#### Work required:
A complete, unaltered copy of the listing is needed. Write it out.

--- Given material Enclosed Below ---

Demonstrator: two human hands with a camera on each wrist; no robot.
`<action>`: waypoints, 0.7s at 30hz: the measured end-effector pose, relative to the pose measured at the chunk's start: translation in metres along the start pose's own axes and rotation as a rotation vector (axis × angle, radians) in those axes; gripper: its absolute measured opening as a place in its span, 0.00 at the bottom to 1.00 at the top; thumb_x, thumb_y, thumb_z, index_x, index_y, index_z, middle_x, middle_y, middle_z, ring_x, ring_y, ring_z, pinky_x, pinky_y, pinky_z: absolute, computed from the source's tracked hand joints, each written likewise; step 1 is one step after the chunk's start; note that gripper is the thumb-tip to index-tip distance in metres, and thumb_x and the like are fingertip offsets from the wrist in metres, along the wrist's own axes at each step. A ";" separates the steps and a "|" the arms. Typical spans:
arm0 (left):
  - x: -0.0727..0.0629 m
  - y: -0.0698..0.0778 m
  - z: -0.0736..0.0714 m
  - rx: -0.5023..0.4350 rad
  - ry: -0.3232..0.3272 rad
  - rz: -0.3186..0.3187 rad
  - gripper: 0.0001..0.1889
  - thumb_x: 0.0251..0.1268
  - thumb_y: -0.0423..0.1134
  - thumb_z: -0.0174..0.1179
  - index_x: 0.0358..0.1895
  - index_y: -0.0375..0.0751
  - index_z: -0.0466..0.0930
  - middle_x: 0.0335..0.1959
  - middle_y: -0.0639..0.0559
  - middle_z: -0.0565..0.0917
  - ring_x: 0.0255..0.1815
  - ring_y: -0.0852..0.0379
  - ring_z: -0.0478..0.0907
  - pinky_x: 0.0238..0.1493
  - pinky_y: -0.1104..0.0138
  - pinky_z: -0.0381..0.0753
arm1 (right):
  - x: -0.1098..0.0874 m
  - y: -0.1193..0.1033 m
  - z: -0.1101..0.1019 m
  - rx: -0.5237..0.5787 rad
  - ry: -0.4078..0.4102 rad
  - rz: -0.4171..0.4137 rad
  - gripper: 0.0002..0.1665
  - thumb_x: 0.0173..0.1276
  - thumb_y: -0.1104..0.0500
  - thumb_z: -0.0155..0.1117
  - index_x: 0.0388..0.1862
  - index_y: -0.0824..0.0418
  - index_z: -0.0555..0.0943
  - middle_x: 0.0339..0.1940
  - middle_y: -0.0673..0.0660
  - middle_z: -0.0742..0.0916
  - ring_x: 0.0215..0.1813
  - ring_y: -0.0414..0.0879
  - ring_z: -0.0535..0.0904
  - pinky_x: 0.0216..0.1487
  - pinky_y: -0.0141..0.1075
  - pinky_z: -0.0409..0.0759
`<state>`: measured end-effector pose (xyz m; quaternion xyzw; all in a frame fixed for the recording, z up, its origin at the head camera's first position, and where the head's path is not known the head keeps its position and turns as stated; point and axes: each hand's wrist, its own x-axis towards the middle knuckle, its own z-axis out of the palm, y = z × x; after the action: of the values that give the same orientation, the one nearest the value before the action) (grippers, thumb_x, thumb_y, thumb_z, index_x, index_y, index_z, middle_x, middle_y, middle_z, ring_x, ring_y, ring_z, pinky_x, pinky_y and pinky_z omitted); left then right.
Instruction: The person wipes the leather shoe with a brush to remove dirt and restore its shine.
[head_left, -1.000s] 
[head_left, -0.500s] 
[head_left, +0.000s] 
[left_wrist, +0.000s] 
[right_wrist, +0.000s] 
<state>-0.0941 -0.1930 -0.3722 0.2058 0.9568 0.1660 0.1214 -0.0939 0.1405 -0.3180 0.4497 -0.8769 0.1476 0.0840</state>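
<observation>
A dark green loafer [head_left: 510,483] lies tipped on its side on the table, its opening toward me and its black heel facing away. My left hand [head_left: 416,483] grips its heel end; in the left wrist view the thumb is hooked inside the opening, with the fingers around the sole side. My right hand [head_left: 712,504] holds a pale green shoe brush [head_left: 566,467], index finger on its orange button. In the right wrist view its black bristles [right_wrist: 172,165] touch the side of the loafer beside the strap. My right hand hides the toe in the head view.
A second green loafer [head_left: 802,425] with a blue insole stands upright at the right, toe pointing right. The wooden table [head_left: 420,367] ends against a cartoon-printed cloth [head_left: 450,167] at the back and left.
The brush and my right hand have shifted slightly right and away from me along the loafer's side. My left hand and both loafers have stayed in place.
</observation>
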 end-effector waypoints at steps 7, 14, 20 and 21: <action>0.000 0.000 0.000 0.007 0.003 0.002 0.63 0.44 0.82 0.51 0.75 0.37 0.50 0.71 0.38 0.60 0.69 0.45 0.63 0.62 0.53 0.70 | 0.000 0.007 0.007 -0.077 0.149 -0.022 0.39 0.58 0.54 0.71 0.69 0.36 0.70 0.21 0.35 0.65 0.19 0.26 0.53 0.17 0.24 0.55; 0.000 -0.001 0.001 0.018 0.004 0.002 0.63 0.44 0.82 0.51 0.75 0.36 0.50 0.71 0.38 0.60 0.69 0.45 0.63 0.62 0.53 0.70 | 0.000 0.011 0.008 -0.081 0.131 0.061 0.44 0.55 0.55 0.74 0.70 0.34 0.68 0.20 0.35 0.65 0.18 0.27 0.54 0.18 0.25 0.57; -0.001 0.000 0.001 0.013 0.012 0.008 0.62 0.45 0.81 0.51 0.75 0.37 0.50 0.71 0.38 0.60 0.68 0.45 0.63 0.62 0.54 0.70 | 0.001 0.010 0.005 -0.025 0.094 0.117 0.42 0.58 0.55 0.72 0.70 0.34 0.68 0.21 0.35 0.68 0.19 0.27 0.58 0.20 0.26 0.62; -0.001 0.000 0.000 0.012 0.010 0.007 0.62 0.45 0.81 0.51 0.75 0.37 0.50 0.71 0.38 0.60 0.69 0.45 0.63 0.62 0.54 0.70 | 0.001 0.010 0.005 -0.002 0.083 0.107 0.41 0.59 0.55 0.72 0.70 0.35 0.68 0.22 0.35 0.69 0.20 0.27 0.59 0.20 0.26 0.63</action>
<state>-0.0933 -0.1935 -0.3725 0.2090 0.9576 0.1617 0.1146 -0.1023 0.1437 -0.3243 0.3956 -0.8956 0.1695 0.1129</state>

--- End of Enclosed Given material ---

#### Result for this exercise:
Demonstrator: two human hands with a camera on each wrist; no robot.
`<action>`: waypoints, 0.7s at 30hz: the measured end-effector pose, relative to the pose measured at the chunk's start: translation in metres along the start pose's own axes and rotation as a rotation vector (axis × angle, radians) in those axes; gripper: its absolute measured opening as a place in its span, 0.00 at the bottom to 1.00 at the top; thumb_x, thumb_y, thumb_z, index_x, index_y, index_z, middle_x, middle_y, middle_z, ring_x, ring_y, ring_z, pinky_x, pinky_y, pinky_z: absolute, computed from the source's tracked hand joints, each written likewise; step 1 is one step after the chunk's start; note that gripper is the thumb-tip to index-tip distance in metres, and thumb_x and the like are fingertip offsets from the wrist in metres, along the wrist's own axes at each step. A ";" separates the steps and a "|" the arms. Typical spans:
arm0 (left):
  - x: -0.0727..0.0629 m
  - y: -0.0698..0.0778 m
  - z: -0.0736..0.0714 m
  - rx: -0.5023..0.4350 rad
  - ry: -0.3232..0.3272 rad
  - rz: -0.3186..0.3187 rad
  - gripper: 0.0001..0.1889
  - thumb_x: 0.0251..0.1268
  - thumb_y: -0.0423..0.1134
  - thumb_z: -0.0174..0.1179
  - index_x: 0.0358..0.1895
  - index_y: -0.0375..0.0751
  - index_z: -0.0466..0.0930
  - middle_x: 0.0335..0.1959
  - middle_y: -0.0639..0.0559
  - middle_z: -0.0565..0.0917
  - ring_x: 0.0255..0.1815
  - ring_y: -0.0852..0.0379
  - ring_z: -0.0478..0.0907
  - pinky_x: 0.0238..0.1493
  - pinky_y: -0.1104..0.0138
  - pinky_z: -0.0381..0.0753
arm1 (right):
  - x: -0.1098..0.0874 m
  - y: -0.1193..0.1033 m
  - z: -0.1101..0.1019 m
  - rx: -0.5237..0.5787 rad
  - ry: -0.4078..0.4102 rad
  - rz: -0.4171..0.4137 rad
  - gripper: 0.0002..0.1665
  - thumb_x: 0.0173..0.1276
  - thumb_y: -0.1104..0.0500
  - thumb_z: -0.0155..0.1117
  - index_x: 0.0388..0.1862
  - index_y: -0.0824..0.0418
  - index_z: -0.0555..0.0943
  - middle_x: 0.0339..0.1940
  - middle_y: -0.0673..0.0660
  - middle_z: -0.0742..0.0916
  - ring_x: 0.0215..0.1813
  - ring_y: -0.0414..0.0879
  - ring_z: -0.0535..0.0904
  - pinky_x: 0.0216..0.1487
  - pinky_y: -0.0141..0.1075
  - pinky_z: -0.0409..0.0759
`<state>`: measured end-effector pose (xyz m; quaternion xyzw; all in a frame fixed for the recording, z up, its origin at the head camera's first position, and where the head's path is not known the head keeps its position and turns as stated; point and axes: each hand's wrist, its own x-axis towards the middle knuckle, its own z-axis out of the palm, y = z × x; after the action: of the values that give the same orientation, the one nearest the value before the action) (grippers, thumb_x, thumb_y, thumb_z, index_x, index_y, index_z, middle_x, middle_y, middle_z, ring_x, ring_y, ring_z, pinky_x, pinky_y and pinky_z omitted); left then right.
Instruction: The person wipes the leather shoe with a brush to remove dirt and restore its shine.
[head_left, -1.000s] 
[head_left, -0.500s] 
[head_left, +0.000s] 
[left_wrist, +0.000s] 
[right_wrist, +0.000s] 
<state>-0.0941 -0.1930 -0.3722 0.2058 0.9568 0.1660 0.1214 -0.0939 0.1405 -0.3180 0.4497 -0.8769 0.1476 0.0840</state>
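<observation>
A dark green loafer [head_left: 510,483] lies tipped on its side on the table, its opening toward me and its black heel facing away. My left hand [head_left: 416,483] grips its heel end; in the left wrist view the thumb is hooked inside the opening, with the fingers around the sole side. My right hand [head_left: 712,504] holds a pale green shoe brush [head_left: 566,467], index finger on its orange button. In the right wrist view its black bristles [right_wrist: 172,165] touch the side of the loafer beside the strap. My right hand hides the toe in the head view.
A second green loafer [head_left: 802,425] with a blue insole stands upright at the right, toe pointing right. The wooden table [head_left: 420,367] ends against a cartoon-printed cloth [head_left: 450,167] at the back and left.
The brush and my right hand have shifted slightly right and away from me along the loafer's side. My left hand and both loafers have stayed in place.
</observation>
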 end-effector waypoints at steps 7, 14, 20 and 21: <action>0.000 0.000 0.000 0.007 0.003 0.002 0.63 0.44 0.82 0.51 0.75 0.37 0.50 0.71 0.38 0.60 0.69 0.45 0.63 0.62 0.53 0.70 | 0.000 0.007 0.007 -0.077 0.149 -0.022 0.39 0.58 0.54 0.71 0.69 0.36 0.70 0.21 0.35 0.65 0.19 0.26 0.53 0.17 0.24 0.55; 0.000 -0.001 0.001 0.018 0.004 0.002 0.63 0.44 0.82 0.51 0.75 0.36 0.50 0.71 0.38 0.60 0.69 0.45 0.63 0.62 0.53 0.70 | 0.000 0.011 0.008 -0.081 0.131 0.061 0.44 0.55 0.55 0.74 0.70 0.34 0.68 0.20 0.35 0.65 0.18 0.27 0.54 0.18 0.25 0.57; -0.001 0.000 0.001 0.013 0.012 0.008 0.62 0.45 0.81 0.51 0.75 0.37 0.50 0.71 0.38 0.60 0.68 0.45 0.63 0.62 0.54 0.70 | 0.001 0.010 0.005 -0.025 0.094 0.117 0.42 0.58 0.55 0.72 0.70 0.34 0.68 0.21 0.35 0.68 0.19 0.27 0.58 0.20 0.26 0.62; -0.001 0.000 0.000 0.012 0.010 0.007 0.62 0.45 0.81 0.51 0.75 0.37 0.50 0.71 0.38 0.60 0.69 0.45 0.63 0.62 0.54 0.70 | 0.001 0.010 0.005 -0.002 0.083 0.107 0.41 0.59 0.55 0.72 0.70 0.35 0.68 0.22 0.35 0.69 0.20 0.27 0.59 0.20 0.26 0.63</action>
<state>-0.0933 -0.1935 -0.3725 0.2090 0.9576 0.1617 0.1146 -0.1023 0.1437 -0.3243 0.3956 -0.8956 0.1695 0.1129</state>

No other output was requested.